§ WHAT YOU WILL DO
Copy all entries exactly.

§ STUDY MATERIAL
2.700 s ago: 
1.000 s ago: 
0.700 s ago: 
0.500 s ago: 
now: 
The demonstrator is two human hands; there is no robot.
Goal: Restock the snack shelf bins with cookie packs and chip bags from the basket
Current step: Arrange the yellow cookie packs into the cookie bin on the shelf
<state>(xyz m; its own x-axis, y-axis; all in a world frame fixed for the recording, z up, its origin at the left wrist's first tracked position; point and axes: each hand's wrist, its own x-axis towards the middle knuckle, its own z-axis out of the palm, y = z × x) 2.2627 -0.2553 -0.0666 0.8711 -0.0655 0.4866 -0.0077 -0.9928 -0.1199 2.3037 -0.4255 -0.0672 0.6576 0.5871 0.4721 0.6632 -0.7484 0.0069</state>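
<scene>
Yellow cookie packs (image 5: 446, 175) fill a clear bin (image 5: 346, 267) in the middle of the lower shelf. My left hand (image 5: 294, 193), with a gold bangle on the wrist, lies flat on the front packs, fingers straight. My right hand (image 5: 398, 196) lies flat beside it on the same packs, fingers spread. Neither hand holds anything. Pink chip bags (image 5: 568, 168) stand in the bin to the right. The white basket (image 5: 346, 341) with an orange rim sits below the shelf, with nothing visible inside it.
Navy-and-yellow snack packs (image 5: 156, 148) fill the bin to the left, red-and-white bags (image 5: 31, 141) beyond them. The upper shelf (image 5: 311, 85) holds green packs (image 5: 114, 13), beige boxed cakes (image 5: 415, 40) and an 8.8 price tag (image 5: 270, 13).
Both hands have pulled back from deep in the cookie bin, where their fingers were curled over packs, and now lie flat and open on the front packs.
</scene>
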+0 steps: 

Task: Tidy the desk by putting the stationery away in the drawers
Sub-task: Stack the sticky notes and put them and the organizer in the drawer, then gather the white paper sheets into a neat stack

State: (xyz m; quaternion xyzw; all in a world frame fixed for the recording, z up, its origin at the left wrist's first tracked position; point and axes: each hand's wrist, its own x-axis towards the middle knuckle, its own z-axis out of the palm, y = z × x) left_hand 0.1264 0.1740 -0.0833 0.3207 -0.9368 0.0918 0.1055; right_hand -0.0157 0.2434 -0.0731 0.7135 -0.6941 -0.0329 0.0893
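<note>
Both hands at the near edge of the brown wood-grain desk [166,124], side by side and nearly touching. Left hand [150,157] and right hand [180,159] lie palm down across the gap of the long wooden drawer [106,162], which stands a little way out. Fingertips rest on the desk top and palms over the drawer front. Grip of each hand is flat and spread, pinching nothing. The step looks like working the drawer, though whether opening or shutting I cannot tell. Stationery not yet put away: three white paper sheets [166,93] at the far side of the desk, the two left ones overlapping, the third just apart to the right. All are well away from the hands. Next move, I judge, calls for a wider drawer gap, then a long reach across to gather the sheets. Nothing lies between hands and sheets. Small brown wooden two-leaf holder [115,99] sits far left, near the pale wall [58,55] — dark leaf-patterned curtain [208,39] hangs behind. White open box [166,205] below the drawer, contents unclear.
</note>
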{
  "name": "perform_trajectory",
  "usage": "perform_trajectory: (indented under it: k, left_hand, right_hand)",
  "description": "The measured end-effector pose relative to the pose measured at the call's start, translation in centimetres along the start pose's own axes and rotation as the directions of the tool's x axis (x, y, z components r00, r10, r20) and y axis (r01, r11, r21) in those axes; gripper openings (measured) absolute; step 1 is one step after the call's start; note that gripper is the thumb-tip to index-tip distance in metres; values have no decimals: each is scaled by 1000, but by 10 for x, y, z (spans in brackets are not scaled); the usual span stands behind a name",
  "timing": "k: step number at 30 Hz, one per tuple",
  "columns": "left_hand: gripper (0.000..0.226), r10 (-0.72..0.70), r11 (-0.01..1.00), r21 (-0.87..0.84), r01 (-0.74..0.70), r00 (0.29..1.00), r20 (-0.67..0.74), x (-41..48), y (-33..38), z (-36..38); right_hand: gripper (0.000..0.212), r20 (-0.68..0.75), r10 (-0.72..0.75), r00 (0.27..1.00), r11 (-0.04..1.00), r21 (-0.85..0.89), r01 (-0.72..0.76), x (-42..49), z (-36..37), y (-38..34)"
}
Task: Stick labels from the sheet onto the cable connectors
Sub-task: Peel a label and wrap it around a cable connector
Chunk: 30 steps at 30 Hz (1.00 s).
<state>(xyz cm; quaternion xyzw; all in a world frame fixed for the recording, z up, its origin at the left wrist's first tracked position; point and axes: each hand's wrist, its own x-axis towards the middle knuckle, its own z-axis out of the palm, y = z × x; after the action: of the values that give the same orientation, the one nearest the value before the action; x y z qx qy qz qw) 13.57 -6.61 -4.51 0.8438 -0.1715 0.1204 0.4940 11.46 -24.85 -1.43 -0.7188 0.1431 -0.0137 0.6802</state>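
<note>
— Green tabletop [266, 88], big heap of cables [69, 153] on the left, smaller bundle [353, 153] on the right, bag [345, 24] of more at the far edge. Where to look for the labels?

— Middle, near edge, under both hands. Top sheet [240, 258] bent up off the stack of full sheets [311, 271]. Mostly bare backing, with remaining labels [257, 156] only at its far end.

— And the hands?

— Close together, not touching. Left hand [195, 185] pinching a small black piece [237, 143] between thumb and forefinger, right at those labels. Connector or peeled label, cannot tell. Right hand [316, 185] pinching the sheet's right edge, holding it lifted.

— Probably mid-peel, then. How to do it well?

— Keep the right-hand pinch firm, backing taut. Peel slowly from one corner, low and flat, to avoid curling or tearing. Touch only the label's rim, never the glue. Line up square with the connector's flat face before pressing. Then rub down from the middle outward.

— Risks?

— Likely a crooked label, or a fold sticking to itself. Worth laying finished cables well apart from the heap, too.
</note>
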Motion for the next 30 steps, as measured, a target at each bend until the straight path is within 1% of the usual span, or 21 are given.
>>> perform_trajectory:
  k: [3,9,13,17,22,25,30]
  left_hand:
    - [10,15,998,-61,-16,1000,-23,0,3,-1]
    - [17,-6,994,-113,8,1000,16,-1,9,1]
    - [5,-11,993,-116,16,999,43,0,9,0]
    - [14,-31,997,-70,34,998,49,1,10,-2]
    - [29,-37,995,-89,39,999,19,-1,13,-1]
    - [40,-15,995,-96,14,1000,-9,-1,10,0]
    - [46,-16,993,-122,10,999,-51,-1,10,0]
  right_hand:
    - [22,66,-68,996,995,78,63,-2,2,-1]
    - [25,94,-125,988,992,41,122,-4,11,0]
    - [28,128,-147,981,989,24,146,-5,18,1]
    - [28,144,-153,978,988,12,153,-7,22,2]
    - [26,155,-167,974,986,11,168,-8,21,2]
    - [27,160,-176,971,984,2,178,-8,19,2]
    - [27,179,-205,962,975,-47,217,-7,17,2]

§ COMPLETED TASK
2.700 s ago: 
1.000 s ago: 
0.700 s ago: 
0.500 s ago: 
now: 
The demonstrator is two human hands; there is no robot.
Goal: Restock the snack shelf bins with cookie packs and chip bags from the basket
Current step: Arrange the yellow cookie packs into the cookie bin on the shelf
<state>(xyz m; its own x-axis, y-axis; all in a world frame fixed for the recording, z up, its origin at the left wrist's first tracked position; point and axes: each hand's wrist, its own x-axis towards the middle knuckle, its own z-axis out of the palm, y = z × x) 2.2627 -0.2553 -0.0666 0.8711 -0.0655 0.4866 -0.0077 -0.9928 -0.1199 2.3037 -0.4255 -0.0672 0.6576 0.5871 0.4721 0.6632 -0.7484 0.0069</state>
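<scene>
Yellow cookie packs (image 5: 446, 175) fill a clear bin (image 5: 346, 267) in the middle of the lower shelf. My left hand (image 5: 294, 193), with a gold bangle on the wrist, lies flat on the front packs, fingers straight. My right hand (image 5: 398, 196) lies flat beside it on the same packs, fingers spread. Neither hand holds anything. Pink chip bags (image 5: 568, 168) stand in the bin to the right. The white basket (image 5: 346, 341) with an orange rim sits below the shelf, with nothing visible inside it.
Navy-and-yellow snack packs (image 5: 156, 148) fill the bin to the left, red-and-white bags (image 5: 31, 141) beyond them. The upper shelf (image 5: 311, 85) holds green packs (image 5: 114, 13), beige boxed cakes (image 5: 415, 40) and an 8.8 price tag (image 5: 270, 13).
Both hands have pulled back from deep in the cookie bin, where their fingers were curled over packs, and now lie flat and open on the front packs.
</scene>
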+0 steps: 

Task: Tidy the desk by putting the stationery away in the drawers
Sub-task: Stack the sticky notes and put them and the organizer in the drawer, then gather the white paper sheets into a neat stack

State: (xyz m; quaternion xyzw; all in a world frame fixed for the recording, z up, its origin at the left wrist's first tracked position; point and axes: each hand's wrist, its own x-axis towards the middle knuckle, its own z-axis out of the palm, y = z × x) left_hand 0.1264 0.1740 -0.0833 0.3207 -0.9368 0.0918 0.1055; right_hand -0.0157 0.2434 -0.0731 0.7135 -0.6941 -0.0329 0.0893
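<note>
Both hands at the near edge of the brown wood-grain desk [166,124], side by side and nearly touching. Left hand [150,157] and right hand [180,159] lie palm down across the gap of the long wooden drawer [106,162], which stands a little way out. Fingertips rest on the desk top and palms over the drawer front. Grip of each hand is flat and spread, pinching nothing. The step looks like working the drawer, though whether opening or shutting I cannot tell. Stationery not yet put away: three white paper sheets [166,93] at the far side of the desk, the two left ones overlapping, the third just apart to the right. All are well away from the hands. Next move, I judge, calls for a wider drawer gap, then a long reach across to gather the sheets. Nothing lies between hands and sheets. Small brown wooden two-leaf holder [115,99] sits far left, near the pale wall [58,55] — dark leaf-patterned curtain [208,39] hangs behind. White open box [166,205] below the drawer, contents unclear.
</note>
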{
  "name": "perform_trajectory",
  "usage": "perform_trajectory: (indented under it: k, left_hand, right_hand)",
  "description": "The measured end-effector pose relative to the pose measured at the call's start, translation in centimetres along the start pose's own axes and rotation as the directions of the tool's x axis (x, y, z components r00, r10, r20) and y axis (r01, r11, r21) in those axes; gripper openings (measured) absolute; step 1 is one step after the call's start; note that gripper is the thumb-tip to index-tip distance in metres; values have no decimals: each is scaled by 1000, but by 10 for x, y, z (spans in brackets are not scaled); the usual span stands behind a name",
  "timing": "k: step number at 30 Hz, one per tuple",
  "columns": "left_hand: gripper (0.000..0.226), r10 (-0.72..0.70), r11 (-0.01..1.00), r21 (-0.87..0.84), r01 (-0.74..0.70), r00 (0.29..1.00), r20 (-0.67..0.74), x (-41..48), y (-33..38), z (-36..38); right_hand: gripper (0.000..0.212), r20 (-0.68..0.75), r10 (-0.72..0.75), r00 (0.27..1.00), r11 (-0.04..1.00), r21 (-0.85..0.89), r01 (-0.72..0.76), x (-42..49), z (-36..37), y (-38..34)"
}
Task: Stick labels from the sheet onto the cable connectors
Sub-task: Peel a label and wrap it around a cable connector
Chunk: 30 steps at 30 Hz (1.00 s).
<state>(xyz cm; quaternion xyzw; all in a world frame fixed for the recording, z up, its origin at the left wrist's first tracked position; point and axes: each hand's wrist, its own x-axis towards the middle knuckle, its own z-axis out of the palm, y = z × x; after the action: of the values that give the same orientation, the one nearest the value before the action; x y z qx qy qz qw) 13.57 -6.61 -4.51 0.8438 -0.1715 0.1204 0.4940 11.46 -24.85 -1.43 -0.7188 0.1431 -0.0137 0.6802</state>
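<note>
— Green tabletop [266, 88], big heap of cables [69, 153] on the left, smaller bundle [353, 153] on the right, bag [345, 24] of more at the far edge. Where to look for the labels?

— Middle, near edge, under both hands. Top sheet [240, 258] bent up off the stack of full sheets [311, 271]. Mostly bare backing, with remaining labels [257, 156] only at its far end.

— And the hands?

— Close together, not touching. Left hand [195, 185] pinching a small black piece [237, 143] between thumb and forefinger, right at those labels. Connector or peeled label, cannot tell. Right hand [316, 185] pinching the sheet's right edge, holding it lifted.

— Probably mid-peel, then. How to do it well?

— Keep the right-hand pinch firm, backing taut. Peel slowly from one corner, low and flat, to avoid curling or tearing. Touch only the label's rim, never the glue. Line up square with the connector's flat face before pressing. Then rub down from the middle outward.

— Risks?

— Likely a crooked label, or a fold sticking to itself. Worth laying finished cables well apart from the heap, too.
</note>
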Motion for the next 30 steps, as measured, a target at each bend until the straight path is within 1% of the usual span, or 21 are given.
>>> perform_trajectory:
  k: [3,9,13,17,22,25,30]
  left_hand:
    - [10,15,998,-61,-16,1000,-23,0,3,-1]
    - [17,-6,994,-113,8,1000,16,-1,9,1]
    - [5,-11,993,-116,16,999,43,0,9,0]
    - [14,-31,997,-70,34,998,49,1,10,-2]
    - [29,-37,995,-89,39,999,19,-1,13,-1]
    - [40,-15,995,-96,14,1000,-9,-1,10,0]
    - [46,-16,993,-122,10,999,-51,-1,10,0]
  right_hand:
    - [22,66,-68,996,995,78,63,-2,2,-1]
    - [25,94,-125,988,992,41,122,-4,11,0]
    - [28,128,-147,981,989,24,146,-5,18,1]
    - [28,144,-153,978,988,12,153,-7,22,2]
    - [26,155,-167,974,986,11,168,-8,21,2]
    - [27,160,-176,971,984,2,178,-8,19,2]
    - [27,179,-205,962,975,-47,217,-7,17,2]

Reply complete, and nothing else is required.